Anyway, the involuntary melding of real and nostalgia isn't the only thing that happened to me since I flew to Utah. I played the Alaska card quite well last night, when a cop pulled me over after my friend Jen and I left a bar to head home. I was driving her truck because she had had a couple of drinks. I was trying to figure out a strange steering wheel and some intense blind spots when I spotted flashing red lights in the sideview mirror. I have to insert here that the truck is equipped with difference license plates than the ones actually registered to it, supposedly (Jen tells me) because the old ones are rusted on. Anyway, the cop of course asked me to get out of the car to take a field sobriety test. I thought for certain I was going to fail, because even though I was sober, that hasn't stopped me from failing field sobriety tests in the past (call me a bad driver with poor balance.) He was examining my driver's license when he asked me if I knew why he pulled me over. I shook my head. "You have a brake light out," he said, "and you were driving really slow."

"Slow?" I asked.

"About 15," he said.

I didn't know how to respond to that, but it all came spilling out anyway. "I'm from Alaska," I said, noting that he was still holding my license. "I don't do a lot of driving where I live and I'm not used to all these wide city streets and cars and lights and ..." I rolled my neck like gave him my best overwhelmed-wilderness-dweller smile.

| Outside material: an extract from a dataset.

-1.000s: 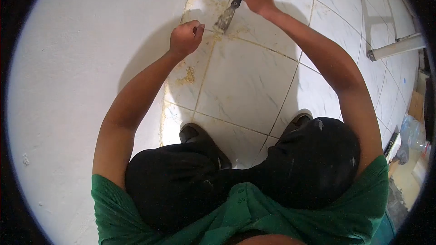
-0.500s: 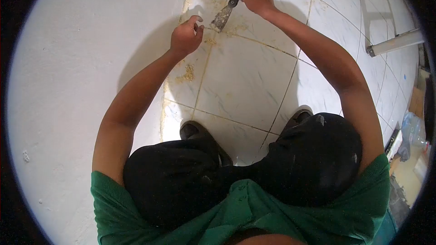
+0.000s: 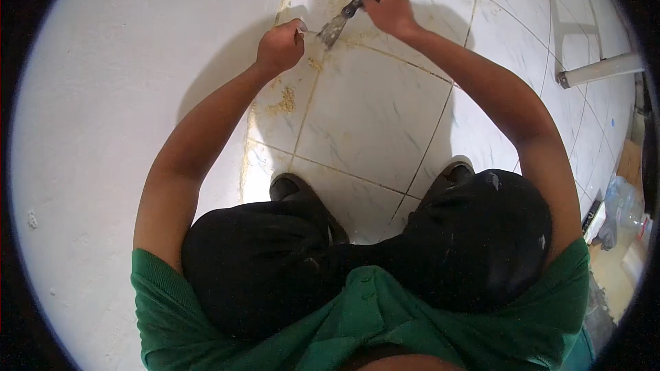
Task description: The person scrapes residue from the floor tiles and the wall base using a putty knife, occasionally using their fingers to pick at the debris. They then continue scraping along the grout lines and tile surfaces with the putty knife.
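Observation:
My right hand (image 3: 393,8) is closed around the dark handle of a putty knife (image 3: 333,31). The knife's metal blade is smeared with pale residue and points down toward the tiled floor, its tip close to a grout line. My left hand (image 3: 280,48) is just left of the blade tip, fingers curled in a pinch. Something pale shows at its fingertips, too small to make out. Yellowish crumbs (image 3: 286,99) lie on the tiles below the left hand, and more yellowish residue runs along the wall's foot.
A white wall (image 3: 124,96) rises on the left. White marbled tiles (image 3: 371,117) cover the floor between my shoes (image 3: 297,191). At the right, a pale metal leg (image 3: 598,71) stands on the floor. Plastic bottles (image 3: 624,203) and other items lie at the lower right.
My right hand has come slightly lower, and the blade has tilted and brightened. My left hand's fingers have closed up, nearer the blade.

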The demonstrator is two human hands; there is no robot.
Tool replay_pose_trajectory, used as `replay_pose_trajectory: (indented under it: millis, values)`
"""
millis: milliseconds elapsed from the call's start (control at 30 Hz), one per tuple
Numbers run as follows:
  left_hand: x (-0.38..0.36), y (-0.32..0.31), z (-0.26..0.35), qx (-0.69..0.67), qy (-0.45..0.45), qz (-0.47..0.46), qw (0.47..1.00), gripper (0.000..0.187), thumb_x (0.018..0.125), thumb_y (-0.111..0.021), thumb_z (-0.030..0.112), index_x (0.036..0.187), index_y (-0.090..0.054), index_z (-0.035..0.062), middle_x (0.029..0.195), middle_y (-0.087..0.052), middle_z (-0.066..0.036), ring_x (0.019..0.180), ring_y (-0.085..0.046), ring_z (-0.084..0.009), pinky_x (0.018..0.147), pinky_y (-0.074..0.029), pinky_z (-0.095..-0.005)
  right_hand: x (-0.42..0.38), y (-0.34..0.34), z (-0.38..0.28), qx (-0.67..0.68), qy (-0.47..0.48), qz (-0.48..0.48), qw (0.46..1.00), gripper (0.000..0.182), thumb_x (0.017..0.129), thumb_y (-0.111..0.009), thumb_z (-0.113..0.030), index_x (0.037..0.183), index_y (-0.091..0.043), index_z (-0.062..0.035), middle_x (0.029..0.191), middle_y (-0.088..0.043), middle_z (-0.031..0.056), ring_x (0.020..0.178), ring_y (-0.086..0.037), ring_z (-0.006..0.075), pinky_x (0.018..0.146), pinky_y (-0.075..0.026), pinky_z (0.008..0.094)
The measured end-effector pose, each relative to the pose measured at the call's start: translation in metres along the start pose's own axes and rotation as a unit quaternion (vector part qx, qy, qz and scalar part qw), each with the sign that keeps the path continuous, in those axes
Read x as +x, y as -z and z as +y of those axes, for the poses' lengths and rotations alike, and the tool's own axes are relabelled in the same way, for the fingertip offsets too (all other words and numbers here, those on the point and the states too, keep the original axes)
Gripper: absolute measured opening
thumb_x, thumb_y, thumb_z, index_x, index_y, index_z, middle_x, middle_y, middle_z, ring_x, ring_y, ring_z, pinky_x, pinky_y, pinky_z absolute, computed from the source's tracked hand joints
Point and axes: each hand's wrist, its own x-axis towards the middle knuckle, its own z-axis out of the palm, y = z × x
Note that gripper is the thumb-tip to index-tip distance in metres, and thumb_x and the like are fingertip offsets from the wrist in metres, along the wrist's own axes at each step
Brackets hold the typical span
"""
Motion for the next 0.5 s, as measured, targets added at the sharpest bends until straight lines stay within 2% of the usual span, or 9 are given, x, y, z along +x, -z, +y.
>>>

He handed my license back to me. "You have a smart friend to let you drive," he said. "But just remember that here, you need to go at least 35."

Then he took off. No ticket for the illegal registration. Or the tail light. No field sobriety test. It was my best cop experience ever.

I guess I never even got around to talking about my bike ride today, but it's late and I should go to bed. Also, I don't think I'll have any pictures for the next few days. I'm pretty sure I've tried everything. Hope you all had a great holiday.